As I’ve mentioned before, there are of course newer-build London flat rentals that offer more space solutions for the money, and most historical residences have been refurbished to a modern standard. Yet the fact remains that the Victorians used freestanding wardrobes rather than built-in closet. So, if you’re indeed opting to search vintage London flat rentals rather than new construction (in all honesty, that’s what most options are here), whether you’ll have decent closet space is up to the landlord and if the layout is even conducive to such a thing. A lot of landlords have outfitted their London flat rentals with closets; it’s just that you probably won’t find many walk-in closets, and the price of building those closets out from the wall means sacrificing square-footage of the room. In that respect, it’s no more space-saving than a freestanding wardrobe.
Luckily, landlords do recognize the need for additional storage space, so closets in London flat rentals are usually decently sized (albeit probably smaller than in the average American house—but that’s also just a factor of living in a city versus suburb or country, not necessarily London-specific). You’ll also often spy creative storage solutions that make the most of the apartment’s vertical height. It’s not uncommon for Victorian-era properties to have higher-than-normal ceilings, which is prime for building upward in the form of cabinets—these may be harder to reach, but they’re ideal for items you don’t need to access on a daily basis (e.g., out-of-season clothing and luggage).
Contrary to many of the other flat rentals I viewed, our landlord was very smart in designing closets/cabinetry that extends to our high ceilings, but even where they don’t, there’s room to stack storage containers. Those are where I stow the bulk of my out-of-season clothing. Also consider what space you have to work with beneath beds—my husband and I take advantage of every square-inch of space to be had under there, and it’s perfectly concealed. And, not to be underestimated, garden apartments often have much more storage than upper-story flats, primarily near their front entryways.
Don’t feel you need to buy up and pack storage solutions at home to bring with you.
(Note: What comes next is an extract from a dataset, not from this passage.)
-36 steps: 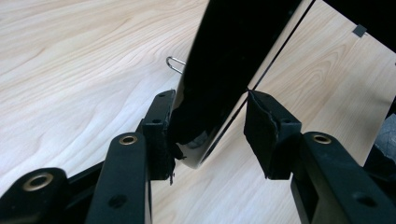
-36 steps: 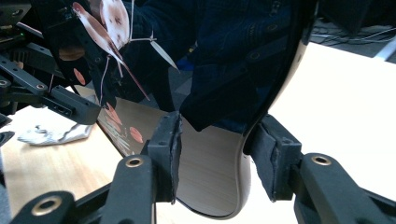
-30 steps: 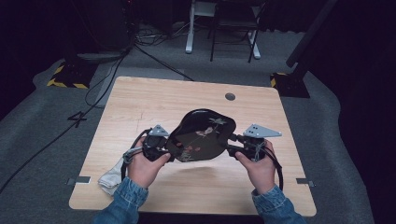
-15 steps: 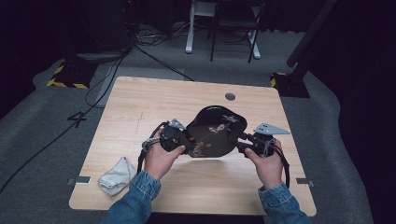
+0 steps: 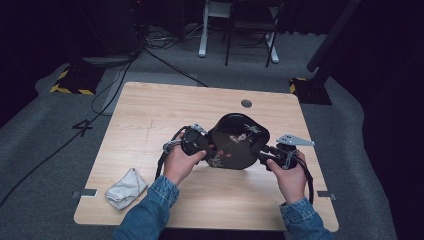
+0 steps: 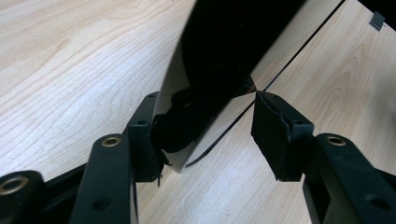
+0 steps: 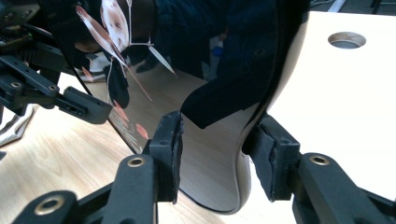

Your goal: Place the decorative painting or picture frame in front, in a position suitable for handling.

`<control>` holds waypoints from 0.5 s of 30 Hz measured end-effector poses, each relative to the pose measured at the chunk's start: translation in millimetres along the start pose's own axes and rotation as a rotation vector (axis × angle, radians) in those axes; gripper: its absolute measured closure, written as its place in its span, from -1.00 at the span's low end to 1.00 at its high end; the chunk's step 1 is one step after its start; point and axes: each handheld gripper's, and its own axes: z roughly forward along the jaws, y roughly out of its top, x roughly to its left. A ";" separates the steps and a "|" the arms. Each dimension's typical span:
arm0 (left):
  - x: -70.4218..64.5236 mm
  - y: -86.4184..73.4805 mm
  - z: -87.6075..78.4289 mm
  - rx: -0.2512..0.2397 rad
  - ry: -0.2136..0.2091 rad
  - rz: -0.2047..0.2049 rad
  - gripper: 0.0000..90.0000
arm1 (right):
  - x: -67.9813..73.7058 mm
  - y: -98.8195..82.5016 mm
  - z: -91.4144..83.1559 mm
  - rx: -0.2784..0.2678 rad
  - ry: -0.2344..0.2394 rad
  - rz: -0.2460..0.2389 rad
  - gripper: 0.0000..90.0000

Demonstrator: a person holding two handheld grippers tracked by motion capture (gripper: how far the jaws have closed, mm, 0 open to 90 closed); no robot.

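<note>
- Tray [image 5: 237, 141]: a glossy black one with a painted flower pattern, held up on a tilt over the middle of the table [image 5: 150, 115], a gripper at each of its two ends
- Left gripper [image 5: 200, 146]: at the tray's left end; in the left gripper view the tray's rim [image 6: 187, 140] lies against the left pad [image 6: 149, 149], while the right pad [image 6: 275, 135] stands clear of it with bare wood showing between (so the clamp is loose, not pinching); its jaws have just been opening, with the tray's edge between them
- Right gripper [image 5: 267, 156]: at the tray's right end; in the right gripper view the curved rim [image 7: 243, 154] sits between the two pads, the right pad [image 7: 271, 158] against its outer side and the left pad [image 7: 170, 154] up to its shiny inner face; its jaws have just been closing and they clasp the tray
- Hands: each wraps one gripper's body, denim sleeves [image 5: 150, 210] coming in over the table's near edge
- Cloth [image 5: 125, 188]: a crumpled pale rag lying flat near the near left corner, well apart from the tray
- Hole [image 5: 246, 103]: a round grey one near the middle of the far edge
</note>
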 end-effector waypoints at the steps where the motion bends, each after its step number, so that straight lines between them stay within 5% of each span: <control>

Contrary to some expat expectations, London is a modern city with the comforts of home. Once you get the lay of the land, you’ll discover many home furnishing stores like John Lewis or Heal’s where you can buy more permanent, quality furniture. But if the flat rentals you see are lacking closet-space and you’re not interested in investing in a wardrobe or another dresser (in the event your landlord doesn’t provide one either), home stores in London like Homebase or IKEA sell assorted storage containers and usually have temporary clothes racks as well that come with or without fitted coverings. We have a chrome one without a cover for my husband’s suits, which isn’t the most visually pleasing solution, but it’s a solution, and the rack is more dimunitive—thus space-saving—than a bulky wooden wardrobe would be. Lucky for us his suits is are so pretty. 🙂
Whatever the storage situation in the flat rentals you see, purchasing those as-seen-on-TV vacuum bags in which you can shrink your clothing/bedspreads/coats/etc. is a great solution for optimizing space. Of course, if storage is a top priority, your Relocation agent will specifically seek out those flat rentals offering the best-of-the-best of storage solutions.